Anyone who may have had a similar experience or have any suggestions it would be greatly appreciated.


----------



## RIVETER (Sep 26, 2009)

The source of your transformer is where I would look. What feeds the distribution switch...and is there an "earth" ground present? If you can drive a rod, in addition, there is nothing wrong with that.


----------



## don_resqcapt19 (Jul 18, 2010)

If you drive a rod you will need two unless you can prove by testing that the one is 25 ohms or less. 
The inspectors in many areas require that you run a GEC back to the service grounding electrode for applications like this.


----------



## chicken steve (Mar 22, 2011)

Welcome to ET Sparko. 

Does your entire install originate within one structure here?

~CS~


----------



## ponyboy (Nov 18, 2012)

What about building steel, what's directly above the panel room for a ceiling? I'd drill through the wall so I could hit the main water line. It is the main incoming lime right?


----------



## Sparko (Jan 21, 2015)

riveter - I'm know there is an earthground at the source. So if I can get back to the source with an appropriate sized GEC, I can use that earth source? I know the main GEC must be in it's own dedicated conduit. That wouldn't really be an option since I would have to bury pipe in concrete over what might possibly be over a 100' distance. 

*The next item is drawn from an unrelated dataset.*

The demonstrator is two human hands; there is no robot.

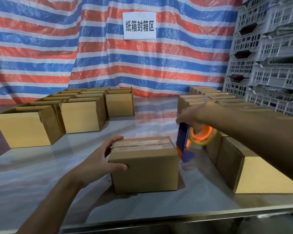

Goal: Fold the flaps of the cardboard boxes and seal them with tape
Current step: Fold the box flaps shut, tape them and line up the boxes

don- are you saying I should drive two rods as well as a GEC to the source of the panel? Fishing a ground conductor back to the source shouldn't be an issue. My main concern is the initial system ground (how to get a ground electrode established in this building). I also know they always recommend two rods 8' deep and no closer than 6' to each other. I've also understood that the second rod isn't a requirement but a failsafe to ensure the 25 ohm reading. 

chicken - no, the 480 source comes from another location with rigid buried in the concrete. All does not originate in the building. 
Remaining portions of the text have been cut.